5. Pamer Kebaikan

64 28 6
                                    

Pelajaran yang paling tidak Pari suka berada di hari Jum'at. Olahraga. Selain karena malas berganti pakaian, itu juga karena Pari lemah dalam mata pelajaran yang satu itu. Ia tidak suka lari-larian, apalagi yang sudah berhubungan dengan bola.

Seperti biasa, saat yang lain pemanasan sambil bercanda dengan teman di sampingnya, Pari hanya mengikuti gerakan guru di depan dalam diam, tanpa semangat. Sedikit-sedikit melirik yang lain, tampak sangat senang. Ia juga ingin. Pada akhirnya, Pari hanya bisa mengembuskan napas lelah.

Materi hari ini adalah lompat jauh. Anak-anak kelas tiga duduk berkelompok di pinggir bak pasir, menunggu giliran namanya dipanggil. Sementara itu, Pari duduk sendirian di ujung bak pasir, menatap tanpa minat juga memainkan pasir sesekali. Ia bosan.

Beberapa saat menunggu, akhirnya guru memanggil namanya, "Prari!"
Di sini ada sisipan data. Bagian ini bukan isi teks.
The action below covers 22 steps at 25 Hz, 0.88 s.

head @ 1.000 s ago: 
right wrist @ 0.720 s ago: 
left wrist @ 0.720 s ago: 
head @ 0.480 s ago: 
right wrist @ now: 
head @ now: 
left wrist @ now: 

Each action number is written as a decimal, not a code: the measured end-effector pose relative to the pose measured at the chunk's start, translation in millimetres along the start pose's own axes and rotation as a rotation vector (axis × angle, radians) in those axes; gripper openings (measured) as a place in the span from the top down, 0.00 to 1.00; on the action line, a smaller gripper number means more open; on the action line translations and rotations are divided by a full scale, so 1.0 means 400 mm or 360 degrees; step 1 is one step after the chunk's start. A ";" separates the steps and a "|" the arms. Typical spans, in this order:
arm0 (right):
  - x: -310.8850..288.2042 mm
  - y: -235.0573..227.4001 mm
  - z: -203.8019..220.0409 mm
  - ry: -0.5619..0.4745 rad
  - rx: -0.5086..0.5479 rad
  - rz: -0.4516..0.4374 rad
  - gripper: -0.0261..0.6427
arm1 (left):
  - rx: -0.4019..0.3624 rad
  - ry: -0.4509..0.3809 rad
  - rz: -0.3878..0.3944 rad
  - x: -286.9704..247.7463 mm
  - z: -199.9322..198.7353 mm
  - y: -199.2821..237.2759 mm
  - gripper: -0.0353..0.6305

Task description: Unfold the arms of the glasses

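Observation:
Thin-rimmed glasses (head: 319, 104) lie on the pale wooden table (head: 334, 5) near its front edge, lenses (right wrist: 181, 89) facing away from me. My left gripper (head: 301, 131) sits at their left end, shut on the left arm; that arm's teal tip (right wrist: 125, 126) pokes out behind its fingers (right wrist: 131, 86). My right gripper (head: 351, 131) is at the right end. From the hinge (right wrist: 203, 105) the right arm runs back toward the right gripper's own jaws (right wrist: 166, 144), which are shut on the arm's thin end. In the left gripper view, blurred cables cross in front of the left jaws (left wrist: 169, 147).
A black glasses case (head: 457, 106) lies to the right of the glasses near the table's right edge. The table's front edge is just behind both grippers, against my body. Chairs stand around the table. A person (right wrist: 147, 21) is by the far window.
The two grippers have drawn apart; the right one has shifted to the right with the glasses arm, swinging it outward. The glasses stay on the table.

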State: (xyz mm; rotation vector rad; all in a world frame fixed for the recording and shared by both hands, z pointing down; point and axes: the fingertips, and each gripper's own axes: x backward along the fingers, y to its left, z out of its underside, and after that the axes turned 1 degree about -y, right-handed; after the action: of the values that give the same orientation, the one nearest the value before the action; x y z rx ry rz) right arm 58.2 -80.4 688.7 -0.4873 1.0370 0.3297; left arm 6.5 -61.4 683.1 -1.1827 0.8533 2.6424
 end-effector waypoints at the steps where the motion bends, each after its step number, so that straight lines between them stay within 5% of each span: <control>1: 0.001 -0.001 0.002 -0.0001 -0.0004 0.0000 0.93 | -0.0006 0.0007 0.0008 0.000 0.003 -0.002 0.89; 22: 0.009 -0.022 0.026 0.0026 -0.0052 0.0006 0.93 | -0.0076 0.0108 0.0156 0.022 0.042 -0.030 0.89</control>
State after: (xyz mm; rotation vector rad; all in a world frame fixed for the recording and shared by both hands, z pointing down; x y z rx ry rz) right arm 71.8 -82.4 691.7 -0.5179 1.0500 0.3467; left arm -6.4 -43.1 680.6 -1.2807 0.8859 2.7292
Ah ... ingin sekali Pari mengeluh saat ini. Pak Toha lagi-lagi salah menyebut namanya, pun tak pernah memanggilnya sebagaimana anak-anak yang lain memanggil.

Pari bangkit, berjalan gontai ke garis start lintasan. Banyak sorakan anak-anak mulai memenuhi lapangan. Ia jadi sedikit enggan mendengarkan aba-aba, mulai berlari saat Pak Toha membunyikan peluit.

Satu langkah, masih bagus, dua langkah, tidak buruk. Melakukan tolakan dengan kaki kiri dan melayang di udara untuk sedetik pun masih tak ada masalah. Baru saat mendarat, Pari melakukan kesalahan. Ia berteriak karena lututnya menubruk lantai batako keras. Lompatan Pari bahkan tak sampai pada bak.

Tangisan anak itu sukses membuat Pak Toha berlari, memeriksa kondisi Pari. Betul saja, lutut kiri dan dua telapak tangan anak itu terluka. Darah merembes meski tak terlalu banyak. Pedih.

Anak-anak yang lain diam, sedikit iba sebetulnya. Namun, karena membawa Pari ke UKS, pelajaran kesukaan hampir seluruh siswa kelas tiga itu terpaksa dihentikan Pak Toha. Mereka diminta kembali ke kelas, karena hal itu mereka kembali sebal pada Pari. Andai Pari tidak jatuh.

Setelah diobati, Pari tak banyak bicara. Menahan sakit juga tangis agar tak lagi pecah. Sengaja anak itu berdiam di UKS sampai bel istirahat berbunyi.

Terpincang Pari berjalan keluar UKS, ia lapar. Tak mungkin dia terus berada di sana. Baru sampai pintu, anak itu berhenti. Diperhatikannya para siswa yang lari-larian di depan sana dengan tampang keruh. Selanjutnya, Pari menunduk dalam, melihat luka di lututnya yang masih terasa pedih. Sakit.

Hampir saja air matanya kembali jatuh saat mengangkat wajah. Namun, kemunculan Kla dengan wajah datar yang tiba-tiba membuatnya urung.

"Dasar cengeng!" cibir Kla.

Tampang Pari semakin keruh, ujung-ujung bibirnya sempurna turun dengan mata yang kembali berair, memerah. Namun, karena tak ingin semakin diejek Kla, anak itu mendongakkan kepala, melihat langit-langit agar liquid bening di pelupuk matanya tak jatuh.

"Kamu mau berdiri di situ terus?" Ucapan Kla sukses membuat Pari melihat ke arahnya lagi. Masih belum berubah. Kla lantas menjulurkan tangan. "Kecuali kalau kamu mau jalan sendiri sambil pegangan tembok."

Meski kesal, tak urung anak perempuan itu memegang tangan Kla juga, menjadikannya tumpuan.

Mereka berjalan super pelan. Untung saja Kla sadar bahwa kaki Pari sakit. Andai tidak, ia sudah meninggalkan anak berambut pirang itu, seperti siput.

"Maaf," lirih Pari, membuat Kla menoleh. "Jangan marah lagi, dong. Kata Bibi Illiya, nggak baik loh, diemin teman lama-lama."

"Aku bukan teman kamu," balas Kla singkat.

Sengaja Pari menghentikan langkah, diikuti Kla. "Terus kenapa kamu bantuin aku?"

"Rui sama Sra nggak bisa istirahat, masih ngerjain soal, nggak bisa bantuin kamu."